I'm in your camp anyway I reckon.... Most boils I see in other home brewers systems are far more than adequate, mine is a chunk more gentle and I suspect there is many a home brewer who would classify it as too much like a "simmer"


----------



## Kieren (1/8/10)

Thirsty Boy said:


> Not simple physics... Your overly simple interpretation of a complex physical system.
> 
> But you know best... I must be wrong - after all, I only do it, have measured the results, have formally studied wort boiling and am experienced in observing the phenomenon in question. Stupid of me to think for even an instant that could lead to a valid conclusion.
> 
> I'll on deluding myself into thinking that things I can see, measure and understand are real.. Everyone else should listen to you.




:lol:


----------



## Nick JD (1/8/10)

Thirsty Boy said:


> I'll on deluding myself into thinking that things I can see, measure and understand are real.. Everyone else should listen to you.



No - I think they should listen to you, Thirsty - but I also think they shouldn't have a lid on their kettle, I think they should just turn down their boil a little. 

SMM-->DMS happens at 100C and DMS has a boiling point of 37C. You simply don't need a magama pit to get rid of the unwanted volitiles.
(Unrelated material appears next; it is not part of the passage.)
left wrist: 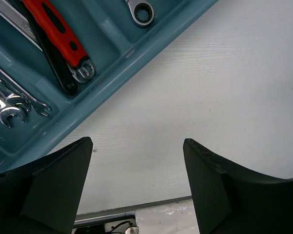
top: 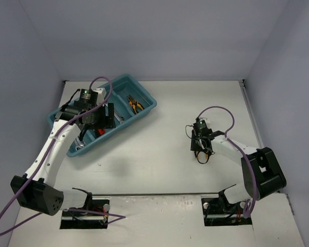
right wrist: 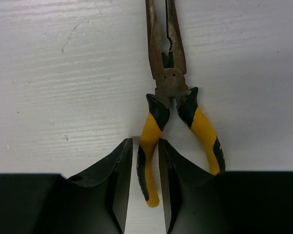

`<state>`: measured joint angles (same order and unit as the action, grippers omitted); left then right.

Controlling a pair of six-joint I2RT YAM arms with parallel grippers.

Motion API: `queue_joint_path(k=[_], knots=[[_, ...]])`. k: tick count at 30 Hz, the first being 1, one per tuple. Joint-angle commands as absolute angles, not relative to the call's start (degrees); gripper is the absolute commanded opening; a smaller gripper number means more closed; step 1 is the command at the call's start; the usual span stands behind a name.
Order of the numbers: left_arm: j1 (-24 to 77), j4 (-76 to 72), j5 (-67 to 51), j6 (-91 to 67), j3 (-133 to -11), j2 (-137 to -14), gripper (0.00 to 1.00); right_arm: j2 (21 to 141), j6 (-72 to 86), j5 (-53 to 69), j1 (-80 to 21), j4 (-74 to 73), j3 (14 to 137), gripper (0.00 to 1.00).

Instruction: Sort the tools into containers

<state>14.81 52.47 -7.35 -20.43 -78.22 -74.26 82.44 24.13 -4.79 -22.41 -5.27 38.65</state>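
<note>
The teal tray (top: 148,96) lies at the back left. It holds orange-handled pliers (top: 135,104), a red-handled adjustable wrench (left wrist: 58,29), a black-handled one (left wrist: 56,68) and silver wrenches (left wrist: 14,102). My left gripper (top: 105,117) hangs over the tray's near rim; in the left wrist view it (left wrist: 136,146) is wide open and empty above bare table. My right gripper (top: 201,145) is down on yellow-and-black long-nose pliers (top: 202,157) lying on the table at the centre right. In the right wrist view its fingers (right wrist: 145,141) are closed narrowly around the left handle of the pliers (right wrist: 168,83).
A ring-end silver wrench (left wrist: 141,10) lies in the neighbouring compartment. The tray wall (left wrist: 117,53) runs diagonally just beyond my left fingers. Grey walls close the table at the back and both sides. The arm bases stand at the near edge.
</note>
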Motion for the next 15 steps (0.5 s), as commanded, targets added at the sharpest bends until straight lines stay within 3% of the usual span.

Lidding pots because you say it's a good idea might encourage other brewers to do it, when they don't need to. It's bad practice. I can get the required evaporation from my kettle with the lid almost completely on and the heat turned waaay down. There's a shitload of refluxed DMS getting back into the wort though. I stopped doing this because it was bad practice.


----------



## bum (1/8/10)

Nick JD said:


> [Doing 'X'] because you say it's a good idea might encourage other brewers to do it, when they don't need to. It's bad practice.


 
Is anyone else lolling/raging pretty hard right now? 
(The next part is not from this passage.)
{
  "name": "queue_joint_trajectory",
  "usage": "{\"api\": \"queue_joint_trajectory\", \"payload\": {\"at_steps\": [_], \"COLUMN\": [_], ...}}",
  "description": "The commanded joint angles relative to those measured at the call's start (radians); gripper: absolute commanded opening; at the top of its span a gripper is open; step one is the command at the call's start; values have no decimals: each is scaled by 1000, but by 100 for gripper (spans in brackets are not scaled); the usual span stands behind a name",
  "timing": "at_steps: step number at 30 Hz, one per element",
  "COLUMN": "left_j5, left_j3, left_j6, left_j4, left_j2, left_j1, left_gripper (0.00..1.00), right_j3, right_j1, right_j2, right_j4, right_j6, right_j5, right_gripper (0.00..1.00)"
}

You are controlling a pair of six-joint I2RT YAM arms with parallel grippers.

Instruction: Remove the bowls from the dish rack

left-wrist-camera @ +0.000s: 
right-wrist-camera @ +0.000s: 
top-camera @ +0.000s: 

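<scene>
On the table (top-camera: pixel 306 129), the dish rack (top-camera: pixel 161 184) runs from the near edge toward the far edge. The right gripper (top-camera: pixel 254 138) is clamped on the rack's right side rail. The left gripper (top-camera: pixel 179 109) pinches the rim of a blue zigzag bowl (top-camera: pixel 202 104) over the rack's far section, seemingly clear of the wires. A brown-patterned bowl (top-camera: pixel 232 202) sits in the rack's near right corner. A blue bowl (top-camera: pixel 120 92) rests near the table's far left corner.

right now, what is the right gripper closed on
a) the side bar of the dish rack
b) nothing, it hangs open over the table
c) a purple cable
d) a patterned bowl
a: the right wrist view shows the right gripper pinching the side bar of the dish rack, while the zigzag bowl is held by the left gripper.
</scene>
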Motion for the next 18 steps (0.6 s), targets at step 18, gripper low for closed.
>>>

The irony is delicious/infuriating. 

But in terms of your specific frame of reference, TB has specified it is best practice to set it up so that the condensation does not drip back into the wort. Assuming a brewer achieves this where is the harm? Serious question, btw, not stirring the pot. I'm asking because what TB has said seems reasonable and in practical terms the only thing you've present against the idea is "I think you are wrong".


----------



## Thirsty Boy (1/8/10)

Nick JD said:


> No - I think they should listen to you, Thirsty - but I also think they shouldn't have a lid on their kettle, I think they should just turn down their boil a little.
> 
> SMM-->DMS happens at 100C and DMS has a boiling point of 37C. You simply don't need a magama pit to get rid of the unwanted volitiles.
> 
> Lidding pots because you say it's a good idea might encourage other brewers to do it, when they don't need to. It's bad practice.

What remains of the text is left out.